Whenever a line in the records below holds the string "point", copy it out.
*** Available data ***
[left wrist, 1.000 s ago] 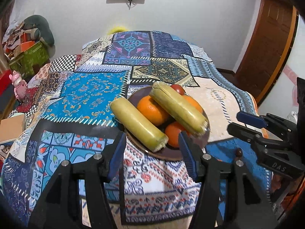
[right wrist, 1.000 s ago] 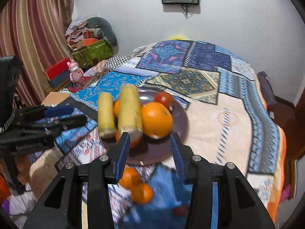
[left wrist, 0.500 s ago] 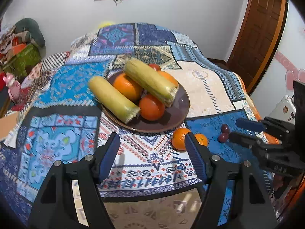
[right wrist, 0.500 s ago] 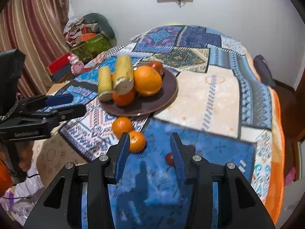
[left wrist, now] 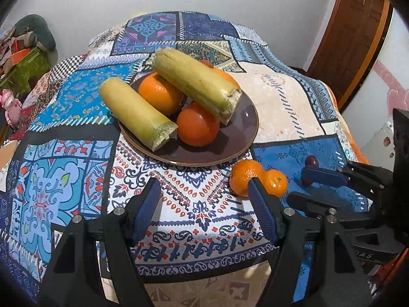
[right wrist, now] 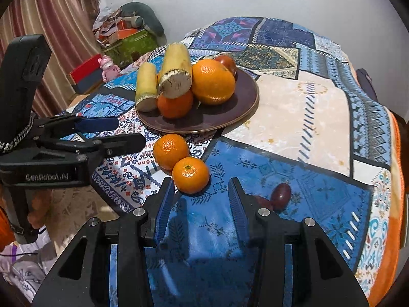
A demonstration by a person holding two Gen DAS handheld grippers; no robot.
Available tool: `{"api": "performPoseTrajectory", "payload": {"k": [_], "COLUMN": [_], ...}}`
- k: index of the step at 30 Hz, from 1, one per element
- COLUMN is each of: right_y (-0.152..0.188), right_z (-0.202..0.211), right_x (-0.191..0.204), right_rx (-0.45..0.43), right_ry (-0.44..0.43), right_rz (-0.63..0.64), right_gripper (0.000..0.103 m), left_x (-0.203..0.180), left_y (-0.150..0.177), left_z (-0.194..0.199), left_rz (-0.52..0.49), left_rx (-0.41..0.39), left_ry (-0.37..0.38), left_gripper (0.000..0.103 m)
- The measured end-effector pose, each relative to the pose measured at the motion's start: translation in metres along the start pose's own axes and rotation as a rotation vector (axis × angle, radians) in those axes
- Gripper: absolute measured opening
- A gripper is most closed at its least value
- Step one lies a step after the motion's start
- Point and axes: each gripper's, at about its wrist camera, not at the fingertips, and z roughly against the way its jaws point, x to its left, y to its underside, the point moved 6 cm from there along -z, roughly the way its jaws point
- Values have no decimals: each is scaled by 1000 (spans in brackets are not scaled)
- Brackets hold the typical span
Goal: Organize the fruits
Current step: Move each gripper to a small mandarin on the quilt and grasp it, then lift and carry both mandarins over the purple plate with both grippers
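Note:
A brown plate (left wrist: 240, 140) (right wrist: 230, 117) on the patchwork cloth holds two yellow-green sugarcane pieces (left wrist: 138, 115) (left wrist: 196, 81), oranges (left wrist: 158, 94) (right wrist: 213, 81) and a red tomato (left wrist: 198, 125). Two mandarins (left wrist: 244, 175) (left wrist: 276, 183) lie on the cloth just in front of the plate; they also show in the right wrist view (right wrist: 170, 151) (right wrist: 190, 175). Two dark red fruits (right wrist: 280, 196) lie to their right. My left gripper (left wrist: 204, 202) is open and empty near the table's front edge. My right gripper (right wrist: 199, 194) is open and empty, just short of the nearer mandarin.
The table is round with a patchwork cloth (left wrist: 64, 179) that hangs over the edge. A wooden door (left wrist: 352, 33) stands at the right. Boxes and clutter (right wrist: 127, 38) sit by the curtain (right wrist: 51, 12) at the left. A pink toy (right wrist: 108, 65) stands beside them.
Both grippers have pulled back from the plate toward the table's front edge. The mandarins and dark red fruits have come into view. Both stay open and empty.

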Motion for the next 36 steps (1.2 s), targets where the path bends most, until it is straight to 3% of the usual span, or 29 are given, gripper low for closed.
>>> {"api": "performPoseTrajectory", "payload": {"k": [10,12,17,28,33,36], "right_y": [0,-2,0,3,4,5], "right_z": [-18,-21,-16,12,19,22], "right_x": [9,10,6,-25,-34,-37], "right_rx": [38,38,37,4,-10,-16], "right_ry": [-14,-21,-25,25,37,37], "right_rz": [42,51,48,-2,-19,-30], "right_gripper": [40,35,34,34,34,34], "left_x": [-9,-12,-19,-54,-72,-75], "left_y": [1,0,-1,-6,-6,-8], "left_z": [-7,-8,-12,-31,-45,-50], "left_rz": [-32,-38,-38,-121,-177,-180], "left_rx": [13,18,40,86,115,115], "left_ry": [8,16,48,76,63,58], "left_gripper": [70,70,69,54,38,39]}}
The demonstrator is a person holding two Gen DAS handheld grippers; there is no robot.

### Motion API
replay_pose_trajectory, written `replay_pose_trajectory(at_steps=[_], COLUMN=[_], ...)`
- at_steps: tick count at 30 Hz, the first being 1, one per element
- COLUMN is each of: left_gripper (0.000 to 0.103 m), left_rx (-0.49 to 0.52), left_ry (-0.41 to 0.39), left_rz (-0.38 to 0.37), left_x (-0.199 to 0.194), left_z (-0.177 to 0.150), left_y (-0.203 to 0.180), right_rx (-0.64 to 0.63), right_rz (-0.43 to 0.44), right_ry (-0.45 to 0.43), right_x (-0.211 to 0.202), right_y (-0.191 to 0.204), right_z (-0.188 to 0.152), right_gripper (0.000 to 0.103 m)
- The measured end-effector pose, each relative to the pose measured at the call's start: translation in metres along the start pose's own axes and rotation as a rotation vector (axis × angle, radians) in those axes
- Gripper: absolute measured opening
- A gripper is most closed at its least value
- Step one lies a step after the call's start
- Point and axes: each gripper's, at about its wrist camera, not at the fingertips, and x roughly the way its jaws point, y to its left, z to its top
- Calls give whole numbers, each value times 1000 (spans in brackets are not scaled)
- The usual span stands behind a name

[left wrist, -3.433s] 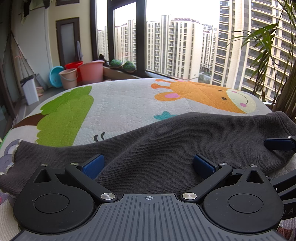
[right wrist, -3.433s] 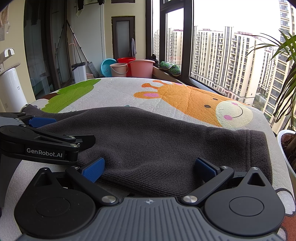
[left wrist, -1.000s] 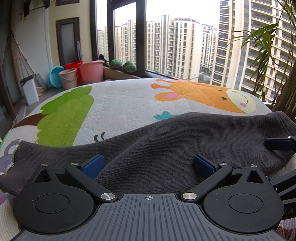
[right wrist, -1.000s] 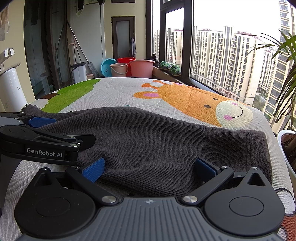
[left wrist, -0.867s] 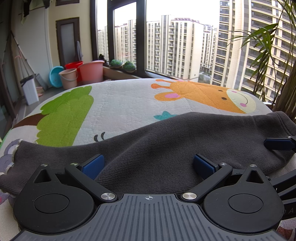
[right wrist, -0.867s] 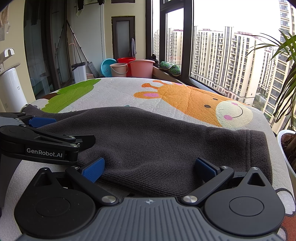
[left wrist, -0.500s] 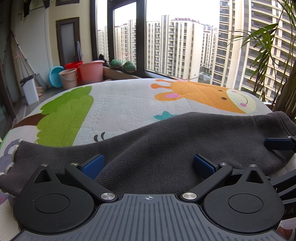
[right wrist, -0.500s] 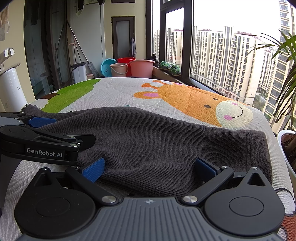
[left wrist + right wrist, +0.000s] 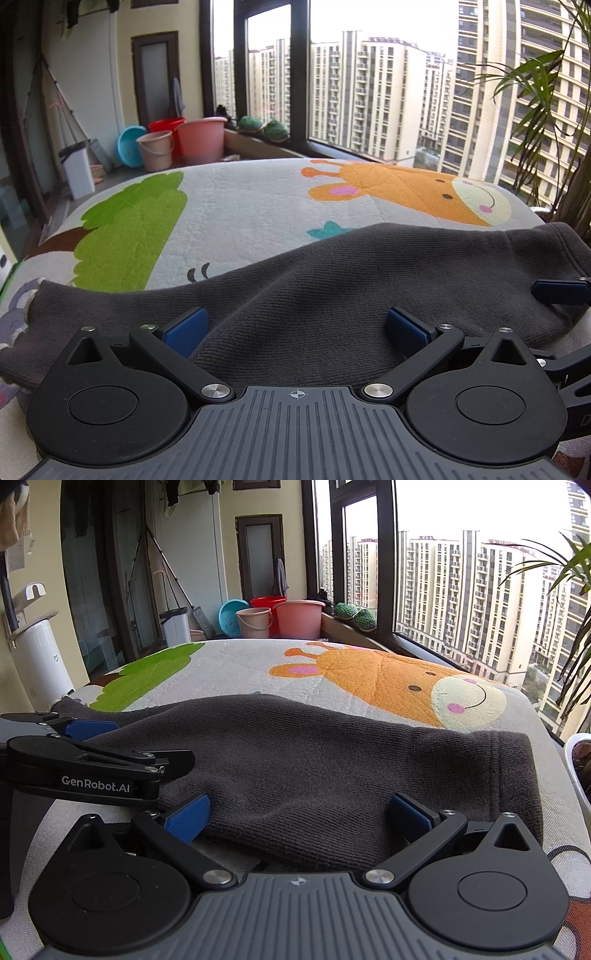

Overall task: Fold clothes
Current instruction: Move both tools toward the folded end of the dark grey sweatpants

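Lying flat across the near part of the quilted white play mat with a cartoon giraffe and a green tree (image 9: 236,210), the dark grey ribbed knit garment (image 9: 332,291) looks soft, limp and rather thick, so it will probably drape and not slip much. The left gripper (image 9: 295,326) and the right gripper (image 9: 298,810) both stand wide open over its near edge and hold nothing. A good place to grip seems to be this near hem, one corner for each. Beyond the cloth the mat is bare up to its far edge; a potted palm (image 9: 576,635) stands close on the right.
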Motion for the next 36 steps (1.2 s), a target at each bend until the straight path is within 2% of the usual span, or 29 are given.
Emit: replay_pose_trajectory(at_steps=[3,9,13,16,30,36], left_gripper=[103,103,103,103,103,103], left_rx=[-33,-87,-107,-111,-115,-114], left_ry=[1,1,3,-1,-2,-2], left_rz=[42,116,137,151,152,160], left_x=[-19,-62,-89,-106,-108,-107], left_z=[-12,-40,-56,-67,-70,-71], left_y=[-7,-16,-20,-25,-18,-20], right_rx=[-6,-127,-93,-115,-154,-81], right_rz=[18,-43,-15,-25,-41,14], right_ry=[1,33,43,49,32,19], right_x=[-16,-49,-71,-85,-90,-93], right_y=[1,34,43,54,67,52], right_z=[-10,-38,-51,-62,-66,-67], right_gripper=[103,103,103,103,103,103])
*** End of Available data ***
## Solution
- Point and axes: each gripper's, at about its wrist camera, not at the fingertips, and z roughly against the way its jaws point, x to its left, y to its underside, the point moved 6 cm from there along -z, roughly the way its jaws point
- Point and axes: each gripper's, at about its wrist camera, not at the fingertips, and x roughly the way its jaws point, y to its left, z to its top

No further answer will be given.